A seguire, le parole del primo cittadino: “I valori dell’antifascismo e della Resistenza, incarnati nella Costituzione, non sono mai stati così attuali come oggi. È importante che libertà e liberazione, piena democrazia ed uguaglianza sociale, lavoro, pace e solidarietà orientino sempre più le istituzioni della Repubblica e la vita quotidiana dei cittadini. La ricorrenza odierna è attuale perché ci chiede di scegliere, ogni giorno, da che parte stare. Perché serve qualcuno che creda che la storia abbia un senso e che l’umanità abbia un destino che non si esaurisce con l’autodistruzione. Noi vogliamo costruire un mondo più umano, con il cuore e con la testa, attraverso uno stile di vita e una cultura coerenti: una società in cui bellezza e pace siano parole più importanti di morte e odio”.

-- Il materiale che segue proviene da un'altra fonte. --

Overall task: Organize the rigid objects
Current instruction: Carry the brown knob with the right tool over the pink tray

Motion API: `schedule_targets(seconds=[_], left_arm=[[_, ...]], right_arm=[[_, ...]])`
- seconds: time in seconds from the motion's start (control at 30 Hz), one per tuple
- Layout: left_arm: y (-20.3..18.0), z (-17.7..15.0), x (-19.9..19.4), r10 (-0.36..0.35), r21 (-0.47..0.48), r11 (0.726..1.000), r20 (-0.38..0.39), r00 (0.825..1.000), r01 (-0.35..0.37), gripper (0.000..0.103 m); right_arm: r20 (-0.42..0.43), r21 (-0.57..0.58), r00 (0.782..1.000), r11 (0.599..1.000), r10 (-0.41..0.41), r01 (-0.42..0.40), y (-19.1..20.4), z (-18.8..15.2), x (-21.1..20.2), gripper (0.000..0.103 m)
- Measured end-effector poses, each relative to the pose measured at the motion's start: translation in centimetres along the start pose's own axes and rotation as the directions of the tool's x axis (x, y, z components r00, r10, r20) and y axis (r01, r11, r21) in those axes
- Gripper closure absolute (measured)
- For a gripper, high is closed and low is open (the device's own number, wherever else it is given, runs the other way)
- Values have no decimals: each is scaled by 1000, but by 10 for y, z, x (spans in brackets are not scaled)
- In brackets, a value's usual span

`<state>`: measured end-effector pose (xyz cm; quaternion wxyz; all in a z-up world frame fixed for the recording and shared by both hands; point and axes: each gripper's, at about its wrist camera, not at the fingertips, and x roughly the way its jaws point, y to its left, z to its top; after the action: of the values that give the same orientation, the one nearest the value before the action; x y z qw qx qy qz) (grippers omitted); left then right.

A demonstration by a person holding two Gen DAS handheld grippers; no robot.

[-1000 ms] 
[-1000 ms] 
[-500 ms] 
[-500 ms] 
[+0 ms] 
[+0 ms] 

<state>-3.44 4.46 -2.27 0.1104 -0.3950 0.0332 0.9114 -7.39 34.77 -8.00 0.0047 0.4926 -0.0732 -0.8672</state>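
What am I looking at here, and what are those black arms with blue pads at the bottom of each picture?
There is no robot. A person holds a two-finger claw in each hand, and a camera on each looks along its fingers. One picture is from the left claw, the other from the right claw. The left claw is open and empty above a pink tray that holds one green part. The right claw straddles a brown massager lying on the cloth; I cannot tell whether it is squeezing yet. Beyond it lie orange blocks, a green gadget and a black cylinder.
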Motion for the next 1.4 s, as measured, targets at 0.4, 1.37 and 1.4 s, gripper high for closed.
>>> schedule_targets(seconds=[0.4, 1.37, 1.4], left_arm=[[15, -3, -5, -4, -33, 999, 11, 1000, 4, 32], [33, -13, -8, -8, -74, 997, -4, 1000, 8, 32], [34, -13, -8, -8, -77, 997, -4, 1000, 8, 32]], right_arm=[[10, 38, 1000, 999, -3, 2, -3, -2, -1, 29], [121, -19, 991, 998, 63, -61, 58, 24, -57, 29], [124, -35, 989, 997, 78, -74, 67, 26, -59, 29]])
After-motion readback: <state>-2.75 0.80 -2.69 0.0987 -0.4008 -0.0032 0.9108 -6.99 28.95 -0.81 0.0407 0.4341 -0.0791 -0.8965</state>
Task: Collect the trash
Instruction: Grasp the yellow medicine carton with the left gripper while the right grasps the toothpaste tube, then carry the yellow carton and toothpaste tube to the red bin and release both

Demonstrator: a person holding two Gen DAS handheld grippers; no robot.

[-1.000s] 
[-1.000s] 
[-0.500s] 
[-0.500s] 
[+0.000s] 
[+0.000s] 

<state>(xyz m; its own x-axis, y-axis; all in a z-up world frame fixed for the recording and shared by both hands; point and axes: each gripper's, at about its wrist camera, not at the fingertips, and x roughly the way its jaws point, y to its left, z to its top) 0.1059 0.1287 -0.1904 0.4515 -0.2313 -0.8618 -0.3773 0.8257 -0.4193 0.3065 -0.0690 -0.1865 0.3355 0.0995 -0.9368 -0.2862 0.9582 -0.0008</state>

Il presidente Grassi Scalvini ha poi consegnato al suo predecessore Bombelli una targa e la cravatta dell’associazione, in segno di “riconoscenza e profonda stima per tutto ciò che la tua figura ha rappresentato in questi anni per il nostro paese: dal contributo nel riportare a casa i resti dei nostri soldati caduti in guerra, fino all’impegno più recente nel trasmettere i valori della Liberazione alle nuove generazioni”.

Prima della messa nella chiesa parrocchiale, Lodovico Marazzi, professore ed ex sindaco di Moscazzano, ha proposto una riflessione sull’importanza del 25 Aprile alla luce della contemporaneità. Sono seguite la benedizione al monumento da parte del parroco don Osvaldo Erosi e l’intervento di Miriam Serina, delegata dal poeta locale Piero Bombelli alla lettura di alcune sue composizioni.

Dopo la funzione religiosa, sempre accompagnati dalla Fanfara dei Bersaglieri, i partecipanti si sono recati in corteo al cimitero per l’appello dei caduti e la deposizione della corona d’alloro al sacrario. La giornata si è infine conclusa con un pranzo comunitario all’oratorio.